──────── Source data

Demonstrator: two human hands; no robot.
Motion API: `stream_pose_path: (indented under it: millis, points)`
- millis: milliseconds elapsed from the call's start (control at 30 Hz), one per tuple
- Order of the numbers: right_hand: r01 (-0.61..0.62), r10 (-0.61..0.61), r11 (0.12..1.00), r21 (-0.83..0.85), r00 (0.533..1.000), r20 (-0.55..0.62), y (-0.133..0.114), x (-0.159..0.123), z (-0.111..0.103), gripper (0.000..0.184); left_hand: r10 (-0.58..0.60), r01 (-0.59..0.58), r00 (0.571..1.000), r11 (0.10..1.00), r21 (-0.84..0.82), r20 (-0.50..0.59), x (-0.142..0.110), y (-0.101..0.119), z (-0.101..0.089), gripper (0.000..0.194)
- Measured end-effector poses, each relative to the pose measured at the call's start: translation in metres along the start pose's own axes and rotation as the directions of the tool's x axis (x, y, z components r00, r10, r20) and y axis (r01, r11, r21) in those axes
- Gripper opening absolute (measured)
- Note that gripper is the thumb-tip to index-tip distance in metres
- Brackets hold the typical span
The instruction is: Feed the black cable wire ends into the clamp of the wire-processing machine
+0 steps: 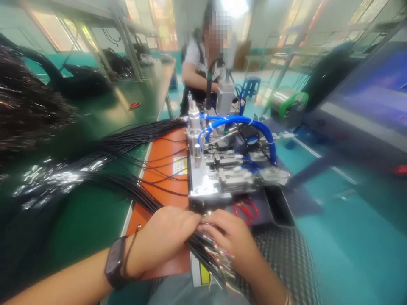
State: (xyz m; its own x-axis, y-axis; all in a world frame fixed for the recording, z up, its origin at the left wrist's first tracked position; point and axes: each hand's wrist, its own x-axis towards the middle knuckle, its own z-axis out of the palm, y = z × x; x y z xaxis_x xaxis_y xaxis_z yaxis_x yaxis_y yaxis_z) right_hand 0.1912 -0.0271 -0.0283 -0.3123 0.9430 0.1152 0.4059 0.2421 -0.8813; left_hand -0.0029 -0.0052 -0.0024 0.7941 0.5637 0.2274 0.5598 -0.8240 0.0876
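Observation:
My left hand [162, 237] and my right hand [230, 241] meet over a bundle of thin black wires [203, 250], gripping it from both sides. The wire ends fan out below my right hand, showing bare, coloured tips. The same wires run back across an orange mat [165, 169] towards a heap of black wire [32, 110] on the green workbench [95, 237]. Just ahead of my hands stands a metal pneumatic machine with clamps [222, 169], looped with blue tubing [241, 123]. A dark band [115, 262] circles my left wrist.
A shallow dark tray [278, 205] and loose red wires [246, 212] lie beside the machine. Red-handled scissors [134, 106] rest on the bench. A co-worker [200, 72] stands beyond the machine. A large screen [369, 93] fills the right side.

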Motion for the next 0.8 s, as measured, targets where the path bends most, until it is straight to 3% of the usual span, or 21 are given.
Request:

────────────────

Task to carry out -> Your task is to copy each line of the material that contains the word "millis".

Your response ->
Motion API: `stream_pose_path: (indented under it: millis, points)`
- millis: milliseconds elapsed from the call's start (control at 30 Hz), one per tuple

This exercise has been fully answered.